##### DATA #####
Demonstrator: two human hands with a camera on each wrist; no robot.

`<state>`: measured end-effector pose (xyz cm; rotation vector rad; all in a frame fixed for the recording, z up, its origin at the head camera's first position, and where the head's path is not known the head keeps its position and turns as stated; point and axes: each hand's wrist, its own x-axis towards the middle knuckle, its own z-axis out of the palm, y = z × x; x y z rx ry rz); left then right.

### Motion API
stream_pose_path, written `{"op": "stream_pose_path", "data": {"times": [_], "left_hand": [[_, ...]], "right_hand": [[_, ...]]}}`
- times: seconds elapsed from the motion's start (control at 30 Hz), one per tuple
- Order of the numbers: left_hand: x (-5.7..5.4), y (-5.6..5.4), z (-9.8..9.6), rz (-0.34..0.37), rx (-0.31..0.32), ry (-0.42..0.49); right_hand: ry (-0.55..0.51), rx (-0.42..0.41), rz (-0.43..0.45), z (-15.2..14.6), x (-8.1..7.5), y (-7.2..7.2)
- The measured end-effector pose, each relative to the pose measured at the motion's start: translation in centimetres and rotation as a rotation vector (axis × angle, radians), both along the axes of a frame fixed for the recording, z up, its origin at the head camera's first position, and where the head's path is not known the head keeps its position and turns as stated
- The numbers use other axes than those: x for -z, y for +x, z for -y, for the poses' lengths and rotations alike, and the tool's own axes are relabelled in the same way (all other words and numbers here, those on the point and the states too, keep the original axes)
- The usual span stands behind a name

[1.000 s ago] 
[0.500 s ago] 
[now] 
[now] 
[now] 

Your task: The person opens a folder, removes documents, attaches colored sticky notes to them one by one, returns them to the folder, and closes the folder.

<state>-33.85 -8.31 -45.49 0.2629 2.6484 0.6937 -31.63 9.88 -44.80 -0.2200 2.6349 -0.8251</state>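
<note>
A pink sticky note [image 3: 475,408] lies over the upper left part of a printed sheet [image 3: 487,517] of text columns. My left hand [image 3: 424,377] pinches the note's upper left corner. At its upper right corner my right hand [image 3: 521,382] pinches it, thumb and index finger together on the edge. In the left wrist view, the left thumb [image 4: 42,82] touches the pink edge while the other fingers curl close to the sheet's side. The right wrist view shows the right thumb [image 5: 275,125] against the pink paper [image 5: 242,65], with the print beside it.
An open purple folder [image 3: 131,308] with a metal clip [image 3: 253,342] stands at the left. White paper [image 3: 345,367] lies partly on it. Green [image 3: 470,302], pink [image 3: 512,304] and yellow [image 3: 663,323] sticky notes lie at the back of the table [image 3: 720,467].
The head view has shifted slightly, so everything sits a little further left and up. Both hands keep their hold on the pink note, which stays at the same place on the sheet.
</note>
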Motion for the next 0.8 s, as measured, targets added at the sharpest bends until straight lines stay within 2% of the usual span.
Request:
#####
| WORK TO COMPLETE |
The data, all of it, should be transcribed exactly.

| TASK RESPONSE |
Demonstrator: two human hands with a camera on each wrist; no robot.

`<state>`: measured end-effector pose (xyz cm; rotation vector rad; all in a frame fixed for the recording, z up, its origin at the head camera's first position, and where the head's path is not known the head keeps its position and turns as stated; point and axes: each hand's wrist, its own x-axis towards the middle knuckle, its own z-axis out of the palm, y = z × x; x y z rx ry rz); left then right.

### Motion API
stream_pose_path, written `{"op": "stream_pose_path", "data": {"times": [_], "left_hand": [[_, ...]], "right_hand": [[_, ...]]}}`
- times: seconds elapsed from the motion's start (control at 30 Hz), one per tuple
- Order of the numbers: left_hand: x (-5.7..5.4), y (-5.6..5.4), z (-9.8..9.6), rz (-0.34..0.37), rx (-0.31..0.32), ry (-0.42..0.49); right_hand: ry (-0.55..0.51), rx (-0.42..0.41), rz (-0.43..0.45), z (-15.2..14.6), x (-8.1..7.5), y (-7.2..7.2)
- The measured end-effector pose, each relative to the pose measured at the motion's start: translation in centimetres and rotation as a rotation vector (axis × angle, radians), both along the axes of a frame fixed for the recording, z up, its origin at the head camera's first position, and where the head's path is not known the head keeps its position and turns as stated
- The numbers use other axes than those: x for -z, y for +x, z for -y, for the poses' lengths and rotations alike, and the tool's own axes are relabelled in the same way (all other words and numbers here, those on the point and the states too, keep the original axes)
- The usual span stands behind a name

[1.000 s ago] 
[0.500 s ago] 
[now] 
[now] 
[now] 

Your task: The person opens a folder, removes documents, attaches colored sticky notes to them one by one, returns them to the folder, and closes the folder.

<state>-33.85 -8.31 -45.49 0.2629 2.6484 0.6937 -31.63 9.88 -44.80 -0.2200 2.6349 -0.8251</state>
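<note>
A pink sticky note [image 3: 475,408] lies over the upper left part of a printed sheet [image 3: 487,517] of text columns. My left hand [image 3: 424,377] pinches the note's upper left corner. At its upper right corner my right hand [image 3: 521,382] pinches it, thumb and index finger together on the edge. In the left wrist view, the left thumb [image 4: 42,82] touches the pink edge while the other fingers curl close to the sheet's side. The right wrist view shows the right thumb [image 5: 275,125] against the pink paper [image 5: 242,65], with the print beside it.
An open purple folder [image 3: 131,308] with a metal clip [image 3: 253,342] stands at the left. White paper [image 3: 345,367] lies partly on it. Green [image 3: 470,302], pink [image 3: 512,304] and yellow [image 3: 663,323] sticky notes lie at the back of the table [image 3: 720,467].
The head view has shifted slightly, so everything sits a little further left and up. Both hands keep their hold on the pink note, which stays at the same place on the sheet.
</note>
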Motion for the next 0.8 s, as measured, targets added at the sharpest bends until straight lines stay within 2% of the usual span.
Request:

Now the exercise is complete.